Decisions regarding eating and drinking during palliative care can be complex and may significantly impact on an individual’s quality of life. Speech Pathologists (SPs) may feel ill prepared and under-resourced to support patients to make these complex decisions. This project aims to increase the knowledge and understanding about the patients eating and drinking for quality of life.
Eating and Drinking Decisions for Quality of Life
Initiative Type
System Improvement
Toolkit
Status
Plan
Added
Last updated
Summary
Key dates
Jun 2019
Jun 2020
Implementation sites
Resources will be made available on the QHSPAC intranet site to be accessed within Queensland Health.
Partnerships
Partnerships will be established through a state-wide working group of clinicians who are interested in this clinical area. The working group will be utilised to further identify important stakeholders such as multi-disciplinary team members & consumers.
Aim
To improve patient centred decision making regarding eating and drinking for quality of life.
Benefits
- Increased knowledge and understanding of dysphagia in the palliative context for both clinicians (Speech Pathologists) and patients, family members and care-givers.
- Access to resources including educational materials for clinicians and patients, documentation templates to ease speed and efficiency, decision support-tools to provide a framework for complex decision making and a state-wide approach to dysphagia decision making in life-limiting conditions which ensures consistency of practice.
- Providing patients with the information they require, supports their autonomy and confidence in making decisions for themselves and their loved ones in relation to eating and drinking towards the end of life.
Background
The Speech Pathology(SP) Department at Logan Hospital has developed resources and decision-support tools in the area of complex dysphagia management (including risk and comfort feeding).
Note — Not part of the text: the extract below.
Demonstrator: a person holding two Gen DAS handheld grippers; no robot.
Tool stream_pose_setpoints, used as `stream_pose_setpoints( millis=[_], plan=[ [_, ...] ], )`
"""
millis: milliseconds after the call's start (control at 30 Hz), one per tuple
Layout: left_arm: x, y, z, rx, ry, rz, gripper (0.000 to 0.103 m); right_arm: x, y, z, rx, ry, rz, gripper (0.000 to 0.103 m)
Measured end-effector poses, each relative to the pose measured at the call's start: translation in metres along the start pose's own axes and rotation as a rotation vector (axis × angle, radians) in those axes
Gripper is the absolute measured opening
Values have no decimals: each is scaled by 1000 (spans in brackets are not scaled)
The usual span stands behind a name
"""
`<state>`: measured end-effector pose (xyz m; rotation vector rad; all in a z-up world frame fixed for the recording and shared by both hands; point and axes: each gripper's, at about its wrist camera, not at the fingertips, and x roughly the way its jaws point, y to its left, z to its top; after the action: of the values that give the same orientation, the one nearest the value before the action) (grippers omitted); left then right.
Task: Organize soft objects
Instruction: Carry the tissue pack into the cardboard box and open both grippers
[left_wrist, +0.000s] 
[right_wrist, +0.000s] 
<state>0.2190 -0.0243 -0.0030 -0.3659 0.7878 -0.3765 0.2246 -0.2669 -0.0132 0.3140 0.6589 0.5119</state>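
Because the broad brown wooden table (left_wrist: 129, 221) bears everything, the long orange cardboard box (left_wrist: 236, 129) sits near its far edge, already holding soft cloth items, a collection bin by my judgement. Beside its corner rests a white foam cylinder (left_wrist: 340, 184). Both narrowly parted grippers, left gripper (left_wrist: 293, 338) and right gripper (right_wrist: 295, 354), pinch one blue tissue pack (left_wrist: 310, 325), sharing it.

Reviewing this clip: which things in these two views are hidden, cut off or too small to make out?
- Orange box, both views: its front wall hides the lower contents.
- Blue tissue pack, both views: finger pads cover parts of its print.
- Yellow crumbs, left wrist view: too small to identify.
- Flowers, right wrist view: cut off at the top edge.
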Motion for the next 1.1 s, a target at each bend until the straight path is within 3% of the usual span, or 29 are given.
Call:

This has generated significant interest around the state and nationally from SPs, who identified limited resources to support dysphagia decision making in palliative care and other complex clinical areas. The project team has identified a number of current gaps, and is developing tools and resources for patients and clinicians within a clinical setting for state-wide scale and spread. The resource toolkit will educate and inform SPs and other professionals working in palliative care to support patients and care-givers to make decisions about eating and drinking in complex situations including end of life.
Solutions Implemented
The following solutions will be designed, evaluated and implemented:
- Deliver an education module for SPs working with dysphagia in palliative care.
- Develop and disseminate clinical decision support tools.
- Develop and disseminate documentation templates for complex dysphagia decisions.
- Develop and disseminate patient education resources.
Evaluation and Results
Clinicians and consumers provided feedback on the project and the overall response was positive. A number of high quality resources were produced and received positive stakeholder feedback.
An iLearn Learning Module was developed and underwent several rounds of feedback, evaluation and re-design.